SAN DIEGO’S LL.B. (LEGAL LORE & THE BAR), by Leland Ghent Stanford (San Diego: Neyenesch Printers, Inc., 1968). 310 pp. Indexed. Illustrated, Footnotes. $6.00.
Readers of The Daily Transcript, San Diego’s legal newspaper, have for years enjoyed Leland Stanford’s humorous but authentic anecdotes about law and justice in San Diego County from the earliest times. These short articles have now been compiled and published in book form, with the proceeds going to the Law Library Justice Foundation.

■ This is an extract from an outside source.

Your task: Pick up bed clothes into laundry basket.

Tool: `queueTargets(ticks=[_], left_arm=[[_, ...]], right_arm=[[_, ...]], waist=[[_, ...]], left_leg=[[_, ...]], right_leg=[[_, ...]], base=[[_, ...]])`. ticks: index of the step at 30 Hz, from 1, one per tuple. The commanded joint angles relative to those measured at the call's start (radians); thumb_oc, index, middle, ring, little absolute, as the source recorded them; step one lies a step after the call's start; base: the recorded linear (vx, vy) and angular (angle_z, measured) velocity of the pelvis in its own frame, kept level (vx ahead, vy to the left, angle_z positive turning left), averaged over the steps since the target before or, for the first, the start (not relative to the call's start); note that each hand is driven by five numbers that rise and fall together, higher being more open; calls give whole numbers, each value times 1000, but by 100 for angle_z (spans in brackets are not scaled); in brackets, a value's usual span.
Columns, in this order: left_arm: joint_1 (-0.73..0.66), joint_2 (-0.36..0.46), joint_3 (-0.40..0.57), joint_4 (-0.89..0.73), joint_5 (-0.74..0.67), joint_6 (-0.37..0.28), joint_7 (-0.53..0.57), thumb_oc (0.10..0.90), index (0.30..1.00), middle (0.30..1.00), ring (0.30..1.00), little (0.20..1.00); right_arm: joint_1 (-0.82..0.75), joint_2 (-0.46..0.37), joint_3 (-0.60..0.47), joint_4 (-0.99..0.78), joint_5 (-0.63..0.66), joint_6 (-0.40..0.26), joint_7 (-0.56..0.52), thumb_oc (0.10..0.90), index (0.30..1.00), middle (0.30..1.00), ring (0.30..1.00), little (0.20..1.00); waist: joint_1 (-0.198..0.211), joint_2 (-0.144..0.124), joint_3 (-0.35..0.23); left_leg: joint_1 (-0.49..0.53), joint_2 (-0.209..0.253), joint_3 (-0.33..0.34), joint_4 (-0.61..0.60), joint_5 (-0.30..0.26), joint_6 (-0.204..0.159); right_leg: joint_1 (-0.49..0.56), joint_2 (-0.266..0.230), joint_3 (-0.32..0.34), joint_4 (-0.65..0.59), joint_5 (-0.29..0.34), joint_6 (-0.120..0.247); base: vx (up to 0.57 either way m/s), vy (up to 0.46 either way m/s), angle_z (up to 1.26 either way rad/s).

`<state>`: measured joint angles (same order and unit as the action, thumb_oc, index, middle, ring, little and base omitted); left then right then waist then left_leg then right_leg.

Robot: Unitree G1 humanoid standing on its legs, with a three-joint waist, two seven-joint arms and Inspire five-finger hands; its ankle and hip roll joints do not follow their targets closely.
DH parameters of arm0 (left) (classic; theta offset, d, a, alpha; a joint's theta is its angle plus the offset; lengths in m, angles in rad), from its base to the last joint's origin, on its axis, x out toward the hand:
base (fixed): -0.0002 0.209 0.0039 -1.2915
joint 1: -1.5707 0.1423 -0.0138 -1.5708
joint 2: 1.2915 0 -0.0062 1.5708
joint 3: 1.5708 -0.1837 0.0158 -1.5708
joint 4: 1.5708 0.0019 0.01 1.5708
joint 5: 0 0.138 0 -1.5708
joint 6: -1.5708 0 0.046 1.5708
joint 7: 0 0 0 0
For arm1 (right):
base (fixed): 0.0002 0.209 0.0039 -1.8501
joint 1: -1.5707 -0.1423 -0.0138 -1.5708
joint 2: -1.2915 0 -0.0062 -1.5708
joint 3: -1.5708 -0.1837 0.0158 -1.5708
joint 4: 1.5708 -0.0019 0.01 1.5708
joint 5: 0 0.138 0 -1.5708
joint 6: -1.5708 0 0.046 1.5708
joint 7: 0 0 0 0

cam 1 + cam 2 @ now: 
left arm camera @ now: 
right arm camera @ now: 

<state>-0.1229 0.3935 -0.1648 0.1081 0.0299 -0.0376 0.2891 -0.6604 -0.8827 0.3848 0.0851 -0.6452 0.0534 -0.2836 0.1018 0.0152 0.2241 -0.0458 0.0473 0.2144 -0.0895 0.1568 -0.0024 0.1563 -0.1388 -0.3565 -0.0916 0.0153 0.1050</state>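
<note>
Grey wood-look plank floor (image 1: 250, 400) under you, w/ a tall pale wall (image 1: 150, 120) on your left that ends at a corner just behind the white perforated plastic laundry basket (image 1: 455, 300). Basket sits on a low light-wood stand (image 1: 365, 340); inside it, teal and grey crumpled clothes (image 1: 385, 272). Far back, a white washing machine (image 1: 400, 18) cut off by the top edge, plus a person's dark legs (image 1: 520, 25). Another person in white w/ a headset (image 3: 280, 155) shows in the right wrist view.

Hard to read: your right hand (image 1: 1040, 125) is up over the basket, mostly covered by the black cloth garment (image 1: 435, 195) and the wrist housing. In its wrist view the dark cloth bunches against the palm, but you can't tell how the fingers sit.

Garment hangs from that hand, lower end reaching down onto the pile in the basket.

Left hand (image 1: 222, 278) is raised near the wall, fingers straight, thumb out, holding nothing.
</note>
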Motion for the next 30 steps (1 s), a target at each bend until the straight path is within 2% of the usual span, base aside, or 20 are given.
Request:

The first chapters are entitled “Indians and the Law,” and tell us that “Justice for Europeans in San Diego County began as an ‘arrowing experience. Three of the first interlopers were shot with arrows by Indian guardians of the terrain!” We learn that until 1885 neither the state nor federal government had criminal jurisdiction of the Indians on their reservations. Old fashioned tribal courts or councils rendered most judgments.
Next we learn (most entertainingly) about the laws of the Mission days. We find that the Mission padres were the fountainhead of law and justice for thousands of early San Diegans. Theirs was a strict, paternalistic government, offbeat juridicially, and comparatively shortlived, covering a period roughly contemporaneous with the terms of office of the first three Presidents of the United States.
The chapters go on to tell about the modus operandi of Old Town jurisprudence, which was not always synonymous with justice. They recount some of the un-civil Civil cases, and probe into old Probate records of the days before New Town became San Diego. A chapter entitled “The Centennial Donnybrook” describes the dramatic events leading up to the transfer of the county offices from the Whaley House in Old Town to the Express Building in Horton’s New Town in 1871. (It was all very legal.)
Other chapters bring us up-to-date with the history of the Bar and Bench, including biographies of many of the colorful judges and lawyers San Diegans have known in the last one hundred years.
The book contains many photographs, and is cleverly illustrated with pen sketches by Marion Hill Bressette, archivist in the County Law Library. It is a remarkable documentation of two hundred years of the men and laws which have governed San Diego County. It is definitely not a “law book,” just for lawyers and law students, but is delightful, informative and entertaining reading for everyone interested in knowing more about the development of law and justice in San Diego County.